Government of Alberta has made a rational and justifiable U-turn to withdraw the haphazardly drafted earlier version of Bill 28, the one on the creation of growth management boards by municipalities, and has come up with a new document following consultations with the two major municipal associations of the province AAMDC and AUMA.
The new Bill28, passed in third reading on Wednesday, Dec. 4 has apparently a lot more support from municipalities and their associations mainly because it clearly states that the structures foreseen in the new legislation will be created on a voluntary basis and that if their functioning is faulty, it will be the structures that will be punished rather than individuals working for them.
Yet, the motives for this bill may well be worth a little discussion.
Economic growth is good, planned and managed economic growth is even better because it is likely to have been based on considerations of sustainability.
But why would the provincial government want municipalities take over the responsibility of managing economic growth?
As we all know, Alberta’s economy is based mainly on two pillars: one is agriculture and the other is fossil fuel production.
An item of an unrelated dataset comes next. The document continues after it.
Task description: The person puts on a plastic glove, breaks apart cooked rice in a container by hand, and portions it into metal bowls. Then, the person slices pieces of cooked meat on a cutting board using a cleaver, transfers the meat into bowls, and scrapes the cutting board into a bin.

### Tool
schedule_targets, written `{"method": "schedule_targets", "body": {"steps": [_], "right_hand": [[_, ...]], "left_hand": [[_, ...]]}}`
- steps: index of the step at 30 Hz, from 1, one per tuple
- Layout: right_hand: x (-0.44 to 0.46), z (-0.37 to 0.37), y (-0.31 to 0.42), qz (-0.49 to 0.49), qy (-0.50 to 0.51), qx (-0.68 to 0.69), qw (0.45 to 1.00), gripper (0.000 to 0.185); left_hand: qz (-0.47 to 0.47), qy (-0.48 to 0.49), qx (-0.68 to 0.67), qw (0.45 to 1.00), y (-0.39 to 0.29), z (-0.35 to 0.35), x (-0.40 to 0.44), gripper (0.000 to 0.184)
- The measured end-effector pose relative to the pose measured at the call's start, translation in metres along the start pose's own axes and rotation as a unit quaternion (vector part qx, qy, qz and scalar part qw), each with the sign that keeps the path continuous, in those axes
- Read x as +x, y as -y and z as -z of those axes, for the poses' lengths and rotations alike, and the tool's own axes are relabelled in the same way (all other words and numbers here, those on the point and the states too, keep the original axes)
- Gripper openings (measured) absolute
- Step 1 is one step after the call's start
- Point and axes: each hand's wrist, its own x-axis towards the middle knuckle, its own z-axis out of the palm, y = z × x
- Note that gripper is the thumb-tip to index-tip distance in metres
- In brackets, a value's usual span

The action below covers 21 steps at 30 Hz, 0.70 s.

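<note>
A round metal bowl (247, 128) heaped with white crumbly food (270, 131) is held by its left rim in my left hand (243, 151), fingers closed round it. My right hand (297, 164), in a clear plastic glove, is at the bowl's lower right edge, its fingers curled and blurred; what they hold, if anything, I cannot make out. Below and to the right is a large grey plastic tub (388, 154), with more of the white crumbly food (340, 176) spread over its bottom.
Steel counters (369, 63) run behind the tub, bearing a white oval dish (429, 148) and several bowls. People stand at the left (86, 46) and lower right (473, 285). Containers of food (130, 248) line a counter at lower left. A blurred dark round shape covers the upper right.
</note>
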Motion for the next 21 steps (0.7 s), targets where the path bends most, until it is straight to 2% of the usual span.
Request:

Other sectors are also contributors to the province’s Gross Domestic Product (GDP), but the lion’s share goes to energy and agriculture.
Of the two, fossil fuel sector is at the mercy of market fluctuations, therefore production and exports, and consequently the revenue coming from this sector can change drastically within a matter of months or even weeks. Because of the unforeseen price movements in fossil fuel markets, we are all aware that the provincial government has been trying to tackle budget deficits, amounting to more than $3 billion according to some estimates, by cutting funding to education programs and then restoring some of the funding, a clear indication of poor management and planning. We need to keep in mind that with crude oil production due to increase in both Iraq and Iran on top of rising US domestic production, Alberta’s oil revenues might be even less stable in the months and years ahead.
On the other hand, agriculture is vulnerable to climate conditions. In addition, a healthy rotation of oil seeds, grains and other farm produce responsive to the ongoing changes in market demand would require some expert analysis to assist the farming community to make the right decisions. As for beef and dairy farming, everybody now knows that international marketing efforts are undertaken at government levels rather than by small companies or associations.
This picture tells us that both of the main sectors of Alberta economy require management at strategic levels, not the other way around: The fossil fuel sector should be managed at a larger scale so that a big enough cushion can be created to soften the effects of price movements and the agriculture should be overseen for crop planning and marketing purposes.
Bill 28 appears to be designed as a step in the direction of more central planning rather than devolution of economic decision-making power to local governments.
As such the new legislation is effectively creating a new layer of economic management in the province with Bill 28 describing the regional growth management boards as “corporations”. How these “voluntary” corporations will function, time will tell.
It will be interesting to follow how the implementation of this new piece of legislation will shape the formulation of economic policies in Alberta in the immediate and intermediate future.
Given the speed with which Bill 28 was introduced, withdrawn, revised, reintroduced and passed at the Legislature, Premier Alison Redford and her government must be expecting some quick and positive results out of this particular piece of legislation.
One would very much hope that the expected outcome will serve the interests of all Albertans in a balanced and equitable fashion.